Любой проходящий мимо человек решил бы, что я, сидя один в пустынном парке, разговариваю сам с собой. Вот что мешает мне иметь дело с большинством людей. Их слух и зрение, да и все их чувства настроены принимать информацию в очень узком диапазоне частот. Я, как могу, собираюсь с духом.
– Глаза в глаза тебе сейчас не я ль гляжу проникновенно, и не присутствие ль вселенной незримо явно возле нас?[4]
– Бога ради, о чем это вы? – спрашивает полицейский.
– Гете, – поясняю я, кивая на статую за его плечом.
– Двигай-ка домой, старикан. Поздно уже и холодно. Ты здесь до смерти простудишься.
Старикан! Она все еще сидит на углу пьедестала бюста. Голову отлил Карл Фишер в 1832 году, затем она какое-то время находилась в Гете-клубе, здесь, в Нью-Йорке, а потом они передали ее в музей искусств Метрополитен. Музею она была ни к чему, потому он несколько лет назад «пожертвовал» ее Брайант-парку.

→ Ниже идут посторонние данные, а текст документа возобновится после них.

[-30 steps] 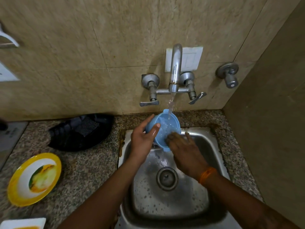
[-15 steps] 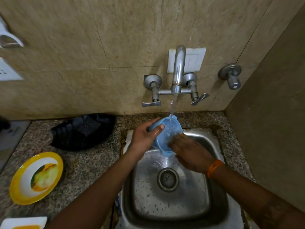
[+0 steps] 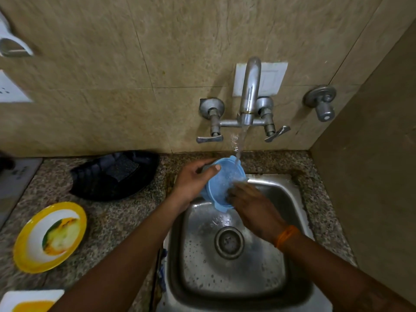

Голову Гете гоняли с места на место почти столько же, сколько меня.
– Я-то знаю, каково тебе, – обращаюсь я к голове.
Гете молчит.
– Давай, старина, – говорит полисмен, нагибаясь, чтобы ухватить меня за локоть.
Кажется, меня выпроваживают из Брайант-парка.
– Этот шут понятия не имеет, кто я такой, – говорю я ей. – Он принимает меня за бродягу.
Она присматривается ко мне, словно мерку снимает. Она одна все видит сквозь наслоения прожитых лет. Она гордится мной.
– Почему ты ему не скажешь? – спрашивает она. – Ты изобрел радио и переменный ток.
Гете наконец вступает в разговор.
– О, да! – произносит он саркастически. – Не сомневаюсь, он бы вам поверил.
Полицейский никого из них не слышит. А если бы и слышал – Гете прав, он не поверил бы ни единому слову.
– Вы, верно, король Англии, – говорит коп. – Мы здесь каждую неделю подбираем с десяток королей Англии.
Он обхватывает мой локоть своей медвежьей лапищей и направляет меня прямо к выходу из парка. Я остро чувствую, что сопротивление бесполезно.
– Ты со мной? – окликаю я Ее, но, обернувшись к пьедесталу, вижу, что Ее уже нет. Единственное, в чем не приходится сомневаться – крепкая хватка полицейского. Голубка моя улетела, захватив с собой все, что я знаю – отель «Нью-Йоркер», Смиляны, голубей, мою жизнь знаменитого изобретателя.
– Вы меня об этом уже спрашивали.
– Да, но мы просто хотим удостовериться. Итак, вы утверждаете, что не помните, чем занимались 4 января, и в то же время уверяете, что наверняка не заходили в этот день к мистеру Николе Тесле, бывшему в то время постояльцем вашего отеля. Мы хотели бы знать, почему вы так уверены, что не были у него, если вы не помните, чем занимались?
– Понимаю.
– Почему бы вам не рассказать нам все, что вы помните?
– Мистер Тесла не сделал ничего плохого.
– Почему бы просто не рассказать нам, что вы помните?